Former chair of BCS Presidential Oversight Committee renews playoff debate

9 03 2010

President Frohnmayer stands in the Knight Law School's conference room to discuss recently proposed legislation regarding a college football playoff; discourse he knows too well with his affiliation as former chair of the BCS Presidential Oversight Committee.

Dave Frohnmayer has held many titles in his lifetime: Oregon gubernatorial candidate, Attorney General of Oregon, President of the University of Oregon, President Emeritus, and chair of the Bowl Championship Series Presidential Oversight Committee.  The latter probably being the most controversial of his tenure.

Frohnmayer goes beyond taking the controversy head-on, he owns it.

The former chair of the BCS Presidential Oversight Committee is unapologetic when describing a university’s position as to why the BCS bowl system, a lightning rod of controversy, is beneficial to schools like the University of Oregon.

Frohnmayer anecdotally remembers his 1995 Rose Bowl experience and the overall impact it had financially for the university.  “It’s an unparalleled opportunity to raise philanthropic funds, which by the way, go to far more than athletic endeavors…. I can count tens of millions of dollars that came to the academic enterprise of the university.”  He is convinced that the amount of money the academic department received wouldn’t have been raised without the intensity and enthusiasm of a community event like the Rose Bowl.

However unpopular the BCS may be with fans, television commentators, President Obama, Senators Joe Barton and Orrin Hatch; a change from the current system is met with staunch resistance from many college presidents and athletic directors nationwide.

Many proponents of the BCS share Frohnmayer’s view that the current bowl system is a proven, positive and an integral method for the economic and philanthropic vitality of a university.  Frohnmayer forcefully answers BCS critics, “I don’t think they’ve done the math, I don’t think they’ve done the economics and I don’t think they remotely understand the importance of the regular season.”  Many Division-I programs use sell-out crowds during regular season football games to pay for all sports within an athletic department.  “If you care about equity in women’s sports or Olympic sports… then the best way to pay for them is to have a successful football regular season.  Which is again, something the critics of the BCS and the advocates of a national playoff utterly forget,” Frohnmayer said.

Senator Orrin Hatch has a different angle to his criticism of the BCS.  He feels it breaks the Sherman Antitrust Act with the non-automatically qualifying conferences receiving a smaller piece of the monetary pie that the BCS provides.  According to Frohnmayer, “The bigger conferences are the ones that brought the money to the table in the first instance; they are called the equity conferences for a reason.”

It’s a philosophical debate within the academic community, but many institutions in the equity conferences have made judgments and invested in intercollegiate athletics.  The belief is that high profile athletic departments with an emphasis on football is in the overall academic and institutional interests of that particular college or university.  “They’ve made that investment over many years and they’ve joined in conferences of people and institutions that have similar beliefs,” Frohnmayer concluded.  He made the analogy that a more equitable revenue sharing model for lesser-invested athletic programs is as preposterous as the idea that schools that charge more in tuition should have a tuition sharing model for the lesser-invested schools.

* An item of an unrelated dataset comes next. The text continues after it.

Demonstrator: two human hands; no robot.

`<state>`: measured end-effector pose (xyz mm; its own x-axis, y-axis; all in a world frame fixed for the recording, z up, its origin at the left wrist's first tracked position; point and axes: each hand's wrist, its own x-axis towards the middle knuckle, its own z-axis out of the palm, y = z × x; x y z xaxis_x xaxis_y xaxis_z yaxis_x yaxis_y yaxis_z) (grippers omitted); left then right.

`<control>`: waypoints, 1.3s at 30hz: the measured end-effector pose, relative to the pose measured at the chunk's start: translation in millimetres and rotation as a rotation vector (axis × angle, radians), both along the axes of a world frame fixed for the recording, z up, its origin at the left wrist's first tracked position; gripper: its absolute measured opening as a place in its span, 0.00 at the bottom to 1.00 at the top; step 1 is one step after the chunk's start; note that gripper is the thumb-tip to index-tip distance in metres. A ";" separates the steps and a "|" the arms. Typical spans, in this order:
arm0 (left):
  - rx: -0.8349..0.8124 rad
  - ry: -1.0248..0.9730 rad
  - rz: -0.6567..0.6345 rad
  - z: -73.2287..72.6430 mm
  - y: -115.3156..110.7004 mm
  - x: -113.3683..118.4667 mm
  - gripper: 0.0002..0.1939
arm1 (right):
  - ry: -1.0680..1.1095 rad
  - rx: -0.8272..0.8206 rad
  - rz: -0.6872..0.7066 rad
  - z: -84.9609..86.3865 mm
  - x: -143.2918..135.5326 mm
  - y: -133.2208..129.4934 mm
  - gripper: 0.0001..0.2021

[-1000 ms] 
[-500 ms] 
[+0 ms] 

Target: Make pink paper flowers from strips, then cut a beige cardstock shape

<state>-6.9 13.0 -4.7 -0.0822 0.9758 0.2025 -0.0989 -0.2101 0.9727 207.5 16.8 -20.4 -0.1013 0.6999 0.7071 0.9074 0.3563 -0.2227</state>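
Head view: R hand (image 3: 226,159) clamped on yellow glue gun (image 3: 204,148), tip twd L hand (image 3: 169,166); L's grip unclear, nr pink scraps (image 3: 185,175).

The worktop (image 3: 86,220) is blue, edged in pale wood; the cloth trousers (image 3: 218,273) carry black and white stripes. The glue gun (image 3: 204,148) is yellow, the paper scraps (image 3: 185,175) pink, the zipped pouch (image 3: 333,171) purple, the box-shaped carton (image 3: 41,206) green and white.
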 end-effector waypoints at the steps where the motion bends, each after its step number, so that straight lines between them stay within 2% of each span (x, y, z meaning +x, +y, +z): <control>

The issue that Frohnmayer believes politicians and fans ignore, which trumps even the business side of collegiate athletics, is the strain on the academic calendar.  “They disrespect and ignore our academic calendars.”  According to Frohnmayer, having a playoff start in the first few weeks of December interferes with academics on all levels.  Even if you send a handful of student athletes, many playoff advocates do not take into account the band, cheer squads, along with the student and faculty interest in attending the game.  The amount of fervor and distraction entering dead week and finals is, “an academic disaster.”

Should the U.S. government mandate a college football playoff to determine a true champion?  Frohnmayer leaves no doubt in anyone’s mind. “The notion that the Congress of the United States ought to be designing football playoff systems is a preposterous misuse of the political process.”